Senate votes to block judges from easing mandatory...

Assembly Digest

March 16, 2001|By From staff reports

Senate votes to block judges from easing mandatory sentences

The state Senate unanimously approved a bill yesterday that would prohibit three-judge panels from decreasing the mandatory minimum sentences imposed for using handguns during felonies or crimes of violence.

Judicial panels have the authority to change the sentences of convicted inmates, though mandatory minimum sentences may not be decreased unless the panel's decision is unanimous. Of the more than 100 cases heard last year, six sentences were decreased. It's not clear how many of those involved mandatory minimum sentences, according to a legislative analysis.

The bill, sponsored by Sen. Larry E. Haines, a Carroll County Republican, moves to the House Judiciary Committee, which killed a similar measure last year.

Bill banning job bias based on DNA clears committee

A proposal to ban job discrimination based on genetic information cleared a significant hurdle yesterday when it was approved by the Senate committee that killed the measure last year.

The bill, sponsored by Sen. Jennie M. Forehand, a Montgomery County Democrat, would bar employers from requiring genetic testing or information as a condition of hiring or determining benefits. They also could not discriminate based on genetic information.

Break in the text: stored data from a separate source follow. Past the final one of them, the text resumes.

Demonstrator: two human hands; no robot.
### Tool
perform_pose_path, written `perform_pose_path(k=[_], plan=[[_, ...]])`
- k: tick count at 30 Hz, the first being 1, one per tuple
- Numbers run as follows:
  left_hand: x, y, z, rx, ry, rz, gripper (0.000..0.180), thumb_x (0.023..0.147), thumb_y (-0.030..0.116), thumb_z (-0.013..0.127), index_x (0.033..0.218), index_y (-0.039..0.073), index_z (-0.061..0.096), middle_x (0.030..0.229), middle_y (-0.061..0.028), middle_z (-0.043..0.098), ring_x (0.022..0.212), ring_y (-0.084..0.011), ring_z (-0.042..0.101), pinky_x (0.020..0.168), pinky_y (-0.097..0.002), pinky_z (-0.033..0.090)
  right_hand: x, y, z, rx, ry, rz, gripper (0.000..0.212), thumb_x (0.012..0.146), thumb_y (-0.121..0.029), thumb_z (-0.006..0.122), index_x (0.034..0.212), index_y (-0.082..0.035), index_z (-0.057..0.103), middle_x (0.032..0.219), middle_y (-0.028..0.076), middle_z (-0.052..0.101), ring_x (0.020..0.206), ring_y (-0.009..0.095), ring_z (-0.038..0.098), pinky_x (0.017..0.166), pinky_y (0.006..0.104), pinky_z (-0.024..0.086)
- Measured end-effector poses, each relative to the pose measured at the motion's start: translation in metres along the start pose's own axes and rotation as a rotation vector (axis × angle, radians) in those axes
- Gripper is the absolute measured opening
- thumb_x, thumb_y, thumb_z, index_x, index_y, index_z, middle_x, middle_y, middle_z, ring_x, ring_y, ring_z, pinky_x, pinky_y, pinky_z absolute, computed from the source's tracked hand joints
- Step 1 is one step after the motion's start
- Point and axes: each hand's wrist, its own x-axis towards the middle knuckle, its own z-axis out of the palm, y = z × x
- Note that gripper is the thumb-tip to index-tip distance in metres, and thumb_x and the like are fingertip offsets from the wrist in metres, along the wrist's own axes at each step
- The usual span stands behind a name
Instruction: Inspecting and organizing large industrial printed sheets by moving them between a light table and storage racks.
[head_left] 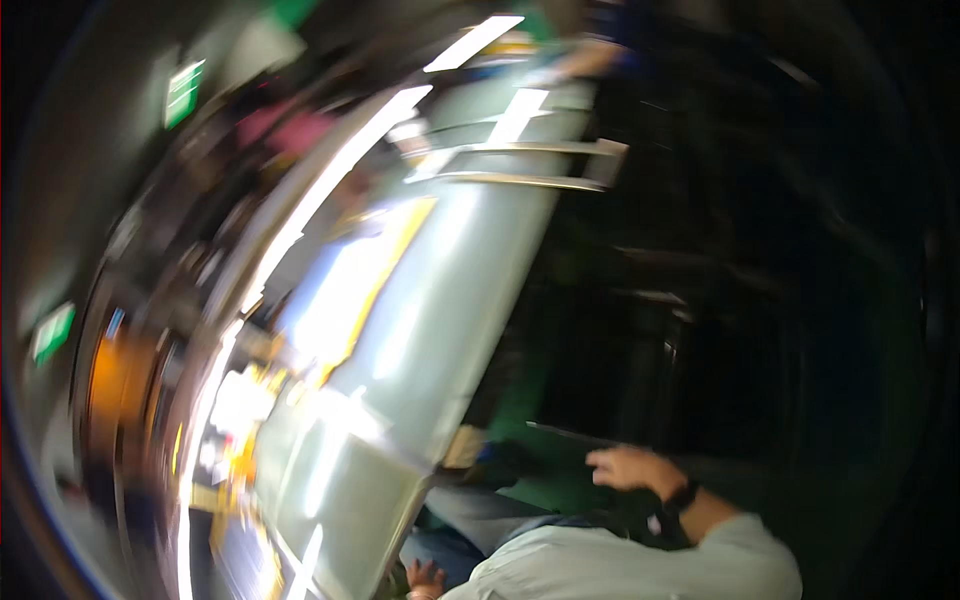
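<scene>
We've got the pale green bench lying left of both hands, its long axis slanting from lower left to upper right. Our left hand is nearer, just beside the edge, too blurry to tell its grip. Our right hand sits well apart, loosely spread, seemingly empty.

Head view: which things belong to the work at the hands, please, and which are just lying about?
Nearest the hands:
left hand, low, close to the pale table
right hand, away from the table; blur hides whether it holds anything

Around them:
metal frame, at the table's far part
bright yellow-edged panel
green sign, upper left
</scene>
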Motion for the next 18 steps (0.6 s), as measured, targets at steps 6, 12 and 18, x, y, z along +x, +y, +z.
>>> perform_pose_path(k=[6,12,18], plan=[[-0.065,0.062,-0.022,-0.578,0.432,-0.494,0.044,0.082,0.039,0.057,0.118,0.015,0.060,0.127,-0.0221,0.048,0.120,-0.0381,0.044,0.102,-0.0397,0.036,0.048,-0.173,-0.048,-0.295,-0.194,-0.699,0.044,0.081,-0.027,0.063,0.119,-0.006,0.057,0.103,0.018,0.063,0.095,0.035,0.059,0.082,0.0397,0.048],[-0.161,0.072,-0.084,-0.370,1.376,-0.954,0.023,0.079,0.018,0.063,0.098,0.005,0.061,0.098,-0.0165,0.059,0.097,-0.0349,0.055,0.086,-0.0405,0.044,0.121,-0.338,-0.139,-1.047,-0.154,-0.920,0.032,0.077,-0.020,0.066,0.105,-0.006,0.063,0.088,0.018,0.065,0.080,0.034,0.063,0.073,0.0410,0.050],[-0.179,-0.060,-0.088,-0.145,1.289,-1.181,0.046,0.080,0.032,0.062,0.120,0.010,0.055,0.132,-0.0167,0.043,0.125,-0.0357,0.036,0.097,-0.0521,0.033,0.166,-0.563,-0.070,-1.298,-0.066,-1.144,0.031,0.091,-0.028,0.055,0.116,-0.010,0.058,0.091,0.018,0.067,0.078,0.034,0.065,0.067,0.0425,0.051]])
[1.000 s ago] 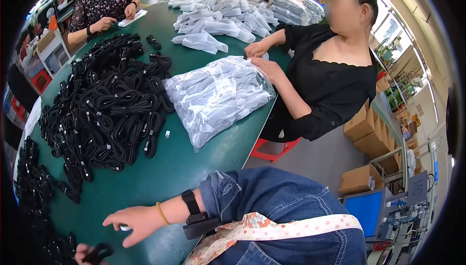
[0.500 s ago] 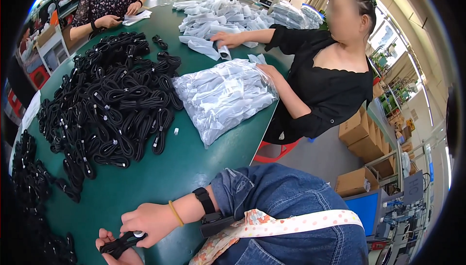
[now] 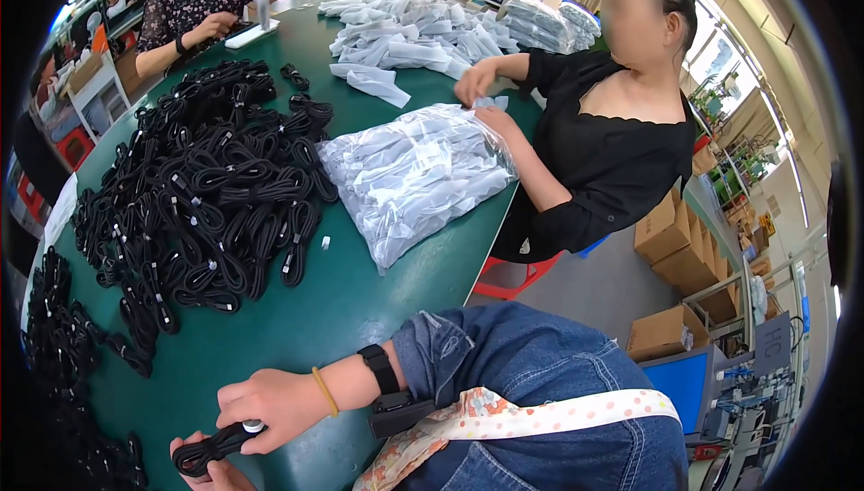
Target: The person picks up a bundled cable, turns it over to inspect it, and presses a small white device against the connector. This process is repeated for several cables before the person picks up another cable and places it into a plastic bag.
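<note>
A coiled black cable (image 3: 205, 455) is held between my two hands near the bottom of the view, low over the green table. My left hand (image 3: 223, 478) is closed round the coil from below, its thumb lying on the strands. My right hand (image 3: 274, 408) grips the cable's right end between thumb and fingers. A small white piece (image 3: 254, 425) shows at that end. A yellow band and a black strap circle my right wrist.
A large heap of coiled black cables (image 3: 207, 194) covers the left of the table (image 3: 297, 333). Right of it lies a clear bag (image 3: 423, 180) of white pouches, handled by a co-worker in black (image 3: 621, 140). More pouches (image 3: 414, 27) pile behind. Another person (image 3: 202, 9) works far left.
My hands have shifted slightly left and up, and my left thumb now lies across the cable coil. The co-worker's hand has moved from the loose pouches to the bag's opening.
</note>
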`<state>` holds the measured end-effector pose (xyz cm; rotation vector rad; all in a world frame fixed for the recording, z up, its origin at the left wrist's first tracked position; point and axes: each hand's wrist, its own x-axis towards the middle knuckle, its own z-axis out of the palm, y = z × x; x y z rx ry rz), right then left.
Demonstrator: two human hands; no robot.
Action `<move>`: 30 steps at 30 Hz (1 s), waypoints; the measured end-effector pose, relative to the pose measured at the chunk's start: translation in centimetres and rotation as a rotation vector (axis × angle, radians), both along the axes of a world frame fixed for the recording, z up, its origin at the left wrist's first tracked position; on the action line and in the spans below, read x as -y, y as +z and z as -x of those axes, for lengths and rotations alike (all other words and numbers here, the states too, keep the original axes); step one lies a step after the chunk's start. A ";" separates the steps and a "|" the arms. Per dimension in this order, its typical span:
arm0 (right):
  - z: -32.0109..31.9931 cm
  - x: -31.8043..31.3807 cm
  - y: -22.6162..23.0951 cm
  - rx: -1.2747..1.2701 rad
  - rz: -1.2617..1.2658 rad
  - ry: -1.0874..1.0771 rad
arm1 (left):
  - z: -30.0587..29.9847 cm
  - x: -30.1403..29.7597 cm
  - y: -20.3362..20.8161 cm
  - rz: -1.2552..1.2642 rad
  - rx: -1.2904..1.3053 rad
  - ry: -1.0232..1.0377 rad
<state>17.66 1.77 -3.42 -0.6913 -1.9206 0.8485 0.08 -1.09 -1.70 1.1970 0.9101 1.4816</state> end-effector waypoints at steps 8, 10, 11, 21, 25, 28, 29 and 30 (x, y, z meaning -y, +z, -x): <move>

The Senate Judicial Proceedings Committee approved the bill 6-3. The House of Delegates unanimously approved an identical measure last month.

Armenian resolution passes Senate committee

The Senate Economic and Environmental Affairs Committee passed a resolution yesterday to establish a state day of remembrance for thousands of Armenians who died nearly a century ago during the final days of the Ottoman Empire.

Sen. Perry Sfikas, a Baltimore Democrat and the bill's sponsor, said he hoped amendments would make it more acceptable to Turks. But he said he expects a tough fight on the Senate floor.

U.S. Secretary of State Colin L. Powell urged a member of the House of Delegates this week to oppose the bill, saying that state legislation was not the place to solve the dispute between Turks and Armenians. The House has not voted on the bill.

Public financing proposal for state races defeated

A Senate committee voted yesterday to kill legislation that would have established a fund to provide public financing for General Assembly election campaigns.

It would have been established through contributions of no more than $100 that Marylanders could have added to their state tax returns.